Whether you're logging hours at the beach, or simply walking a few minutes each day on your morning commute, any time spent in the sun during the hottest months of the year can wreak havoc on your hair. Take it from Kyle White, lead colorist at New York City's Oscar Blandi salon, who says that colored strands are particularly susceptible. "Fading color is the number one complaint that I hear during this season," says White. "Exposure to the air causes oxygen molecules to attach themselves to the color molecules in your hair. It’s the same process that causes rust." Not into the rusty look? Try White's at-home tips for restoring that just-stepped-out-of-the-salon shimmer.
"If you see your color getting white and ashy after being in the sun, then you'll want to do a chamomile rinse," says White. "Just steep some chamomile tea and let it cool completely, then run it through your hair. Leaving it on for five to fifteen minutes before rinsing will add warmth to your color."
"If you're a brunette, too much sun will likely give your hair an orange tinge," explains White. "If you’re a dark brunette, rinse your hair with grape Kool-Aid—the blue hue removes orange tones. If you're a light brunette, try a coffee rinse. Brew black coffee, let it cool, and comb it through your hair.
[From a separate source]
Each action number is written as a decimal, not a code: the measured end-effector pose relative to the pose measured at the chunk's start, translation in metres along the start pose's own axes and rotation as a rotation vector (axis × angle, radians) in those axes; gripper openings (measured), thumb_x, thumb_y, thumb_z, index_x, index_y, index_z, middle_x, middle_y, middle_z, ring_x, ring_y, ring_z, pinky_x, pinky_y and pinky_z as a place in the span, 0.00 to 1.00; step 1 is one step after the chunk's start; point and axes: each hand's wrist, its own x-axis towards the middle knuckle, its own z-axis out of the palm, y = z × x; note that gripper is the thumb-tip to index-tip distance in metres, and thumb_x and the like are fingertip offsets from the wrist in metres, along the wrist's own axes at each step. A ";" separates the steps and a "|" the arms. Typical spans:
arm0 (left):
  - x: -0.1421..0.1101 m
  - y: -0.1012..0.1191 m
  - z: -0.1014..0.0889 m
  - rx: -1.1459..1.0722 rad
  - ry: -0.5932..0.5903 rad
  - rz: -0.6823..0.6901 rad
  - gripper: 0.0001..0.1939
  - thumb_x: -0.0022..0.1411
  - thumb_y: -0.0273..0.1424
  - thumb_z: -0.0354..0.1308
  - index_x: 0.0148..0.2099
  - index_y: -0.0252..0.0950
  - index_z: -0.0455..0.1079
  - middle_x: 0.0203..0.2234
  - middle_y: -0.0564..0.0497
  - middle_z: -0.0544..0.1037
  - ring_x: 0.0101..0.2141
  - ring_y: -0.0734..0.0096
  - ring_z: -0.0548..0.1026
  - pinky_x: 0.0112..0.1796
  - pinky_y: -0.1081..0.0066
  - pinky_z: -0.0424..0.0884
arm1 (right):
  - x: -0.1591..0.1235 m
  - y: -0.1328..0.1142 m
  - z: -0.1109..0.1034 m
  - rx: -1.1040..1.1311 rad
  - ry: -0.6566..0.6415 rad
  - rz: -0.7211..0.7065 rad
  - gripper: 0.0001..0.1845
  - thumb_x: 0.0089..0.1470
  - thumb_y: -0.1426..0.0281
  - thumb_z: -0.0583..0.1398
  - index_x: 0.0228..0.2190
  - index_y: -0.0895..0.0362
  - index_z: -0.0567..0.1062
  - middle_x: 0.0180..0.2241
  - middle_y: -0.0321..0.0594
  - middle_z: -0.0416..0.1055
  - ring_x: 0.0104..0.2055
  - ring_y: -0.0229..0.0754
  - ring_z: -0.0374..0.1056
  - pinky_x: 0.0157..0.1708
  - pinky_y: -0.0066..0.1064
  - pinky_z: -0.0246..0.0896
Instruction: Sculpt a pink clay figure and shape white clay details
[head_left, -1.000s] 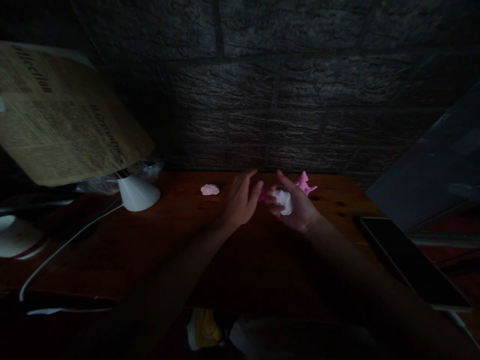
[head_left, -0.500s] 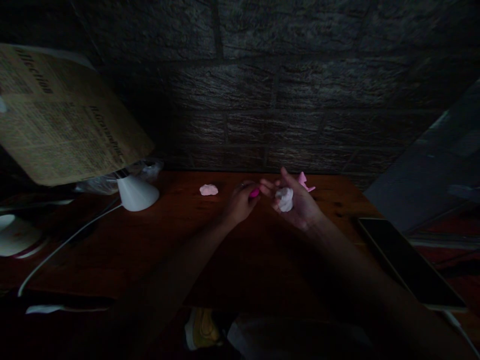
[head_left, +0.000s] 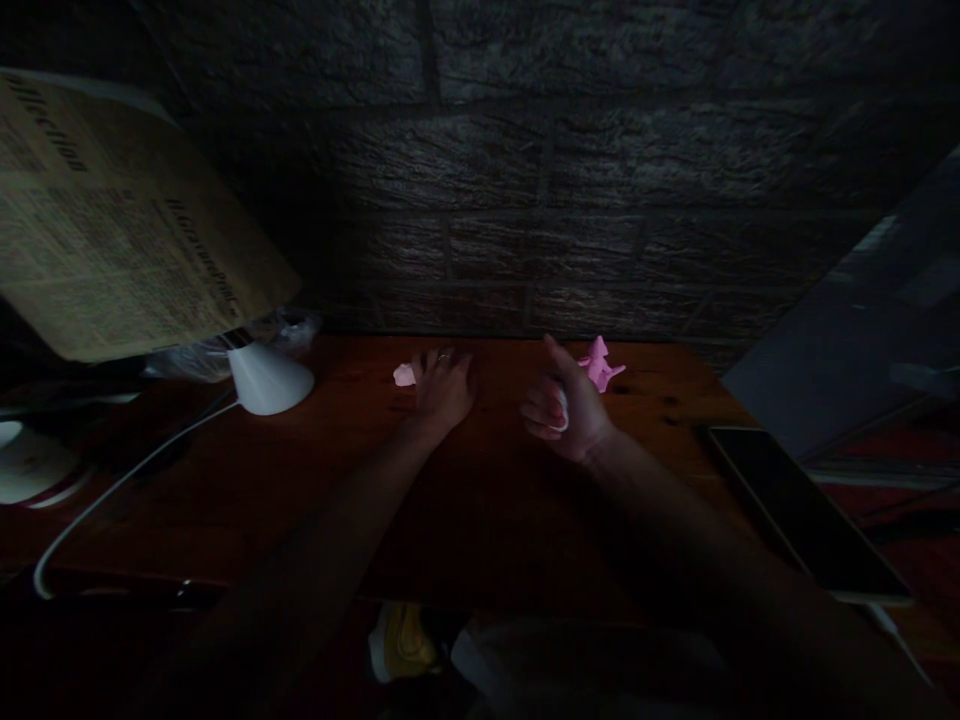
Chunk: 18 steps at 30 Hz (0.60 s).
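My left hand [head_left: 444,388] is palm down on the wooden table, fingers bent and a ring on one of them. Its fingertips reach the right side of a pale pink, clay-like lump [head_left: 403,375] and cover part of it. What lies under the palm is hidden. To the right, my right hand [head_left: 574,408] is turned on its side with the thumb up. Its fingers curl around a soft white lump [head_left: 562,410], of which only a strip shows. Just behind that hand stands a small pink figure [head_left: 600,364] with a pointed top.
At the left are a lamp with a newspaper-print shade [head_left: 142,230] and white base [head_left: 270,380], its cable [head_left: 127,482], and a pale cup [head_left: 34,465]. A dark tablet [head_left: 806,510] lies at the right edge. A brick-patterned wall [head_left: 480,170] rises behind the table [head_left: 480,510].
My left hand has moved left to the pale pink lump, and the magenta piece in its fingers is out of sight. My right fingers have closed over the white lump.
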 end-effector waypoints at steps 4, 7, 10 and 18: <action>-0.001 0.013 -0.004 -0.004 0.081 0.081 0.19 0.66 0.33 0.55 0.58 0.37 0.72 0.62 0.37 0.70 0.65 0.44 0.61 0.65 0.40 0.45 | 0.010 0.002 -0.008 0.027 0.019 -0.059 0.33 0.60 0.43 0.57 0.17 0.54 0.66 0.11 0.31 0.60 0.13 0.32 0.54 0.12 0.24 0.49; -0.002 0.028 -0.010 -0.105 0.248 0.195 0.23 0.73 0.38 0.46 0.64 0.35 0.65 0.62 0.38 0.70 0.65 0.53 0.62 0.65 0.49 0.52 | 0.013 0.000 -0.011 0.049 0.009 -0.100 0.22 0.64 0.52 0.57 0.29 0.55 0.76 0.23 0.37 0.74 0.24 0.37 0.71 0.22 0.26 0.65; -0.006 0.040 -0.015 -0.210 0.345 0.342 0.25 0.75 0.41 0.40 0.67 0.35 0.60 0.62 0.37 0.70 0.65 0.57 0.62 0.64 0.53 0.56 | 0.012 0.000 -0.010 0.032 -0.037 -0.094 0.12 0.64 0.62 0.59 0.34 0.55 0.78 0.28 0.38 0.78 0.25 0.35 0.71 0.19 0.22 0.61; -0.012 0.047 -0.014 -0.301 0.325 0.436 0.25 0.76 0.41 0.40 0.66 0.33 0.61 0.60 0.37 0.72 0.64 0.58 0.64 0.63 0.55 0.58 | 0.012 0.004 -0.014 0.127 0.006 -0.118 0.09 0.52 0.80 0.65 0.33 0.54 0.79 0.31 0.33 0.79 0.30 0.31 0.74 0.29 0.19 0.72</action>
The longer you leave it, the more the brown color will deposit. 15 minutes is long enough for it to be effective."
"The challenge here is a loss of vibrancy," notes White. "Red hair dulls down after sun exposure. Cranberry juice is a great at-home rinse—just comb it through, wait fifteen minutes, then wash it out. But if you want a really vibrant, rock-star red, opt for cherry Hi-C instead of cranberry juice."